Give again, word for word, each line below starting at the one that contains "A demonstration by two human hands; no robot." and ending at the one that contains "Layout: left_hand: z".

*Data excerpt*:
Content starts

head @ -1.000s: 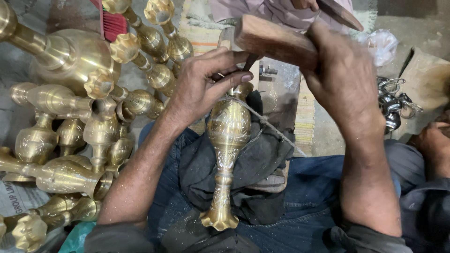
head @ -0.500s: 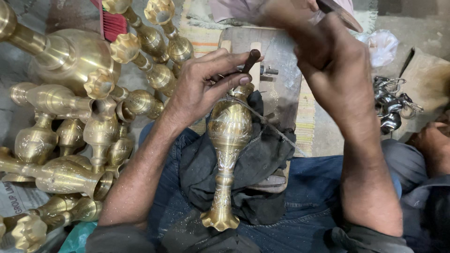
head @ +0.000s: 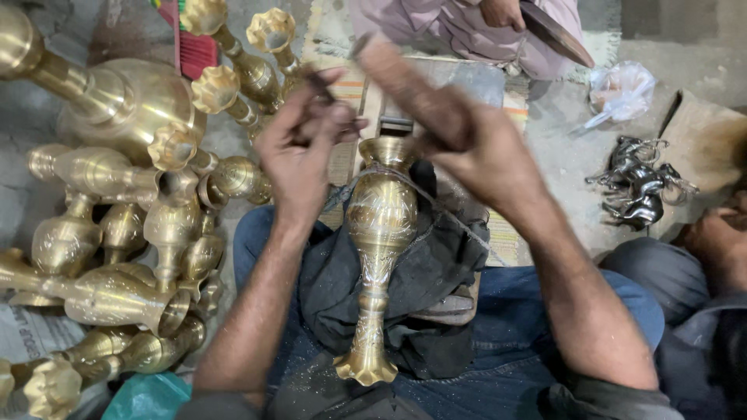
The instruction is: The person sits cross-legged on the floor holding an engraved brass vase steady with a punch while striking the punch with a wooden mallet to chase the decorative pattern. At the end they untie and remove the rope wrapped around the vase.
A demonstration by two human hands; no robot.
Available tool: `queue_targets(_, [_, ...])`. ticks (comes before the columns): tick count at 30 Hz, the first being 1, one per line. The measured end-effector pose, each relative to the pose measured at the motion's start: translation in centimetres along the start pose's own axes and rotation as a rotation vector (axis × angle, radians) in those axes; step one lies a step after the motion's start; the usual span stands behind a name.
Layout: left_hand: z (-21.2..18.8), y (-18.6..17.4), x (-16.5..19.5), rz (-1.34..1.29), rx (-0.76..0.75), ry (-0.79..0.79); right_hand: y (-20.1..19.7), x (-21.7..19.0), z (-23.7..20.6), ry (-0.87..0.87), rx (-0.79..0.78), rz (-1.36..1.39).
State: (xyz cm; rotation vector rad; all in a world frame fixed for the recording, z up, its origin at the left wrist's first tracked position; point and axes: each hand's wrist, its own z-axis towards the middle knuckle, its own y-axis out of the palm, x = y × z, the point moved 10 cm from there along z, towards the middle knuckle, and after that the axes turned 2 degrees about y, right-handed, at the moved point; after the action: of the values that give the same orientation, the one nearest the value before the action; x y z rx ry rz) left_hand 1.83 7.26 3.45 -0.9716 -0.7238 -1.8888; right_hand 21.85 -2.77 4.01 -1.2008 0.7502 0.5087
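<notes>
My left hand [head: 299, 152] pinches a thin dark metal chisel [head: 325, 89] above the engraved brass vase [head: 379, 233], which lies on black cloth [head: 443, 272] across my lap. My right hand [head: 486, 159] grips a wooden mallet [head: 401, 78] (motion-blurred) beside the vase mouth.

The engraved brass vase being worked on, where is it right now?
In the head view the engraved brass vase lies centre frame on a dark cloth over the person's lap, between the left hand and right hand.
</notes>
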Motion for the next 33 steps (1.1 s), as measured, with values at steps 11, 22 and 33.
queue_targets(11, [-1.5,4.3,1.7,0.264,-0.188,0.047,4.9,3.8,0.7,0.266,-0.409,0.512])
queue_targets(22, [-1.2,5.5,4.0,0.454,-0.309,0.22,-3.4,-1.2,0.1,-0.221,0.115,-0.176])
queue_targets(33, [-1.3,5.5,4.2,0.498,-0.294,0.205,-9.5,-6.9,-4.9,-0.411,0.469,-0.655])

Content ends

*Task output*:
A demonstration by two human hands; no robot.
Available tool: `queue_targets(_, [_, ...])`. ticks (comes before the columns): tick count at 30 Hz, the first being 1, one per line. The measured end-effector pose, each relative to the pose measured at the motion's start: translation in centimetres along the start pose's own axes and rotation as a rotation vector (axis × angle, radians) in those axes; step one lies a step after the motion's start; the usual span stands behind a name.
Layout: left_hand: z (-21.2..18.8), y (-18.6..17.4), x (-16.5..19.5), rz (-1.34..1.29), rx (-0.76..0.75), ry (-0.79..0.79); right_hand: y (-20.1..19.7), x (-21.7..19.0), z (-23.7..20.6), ry (-0.87..0.87), rx (-0.79..0.78), rz (-1.36..1.39).

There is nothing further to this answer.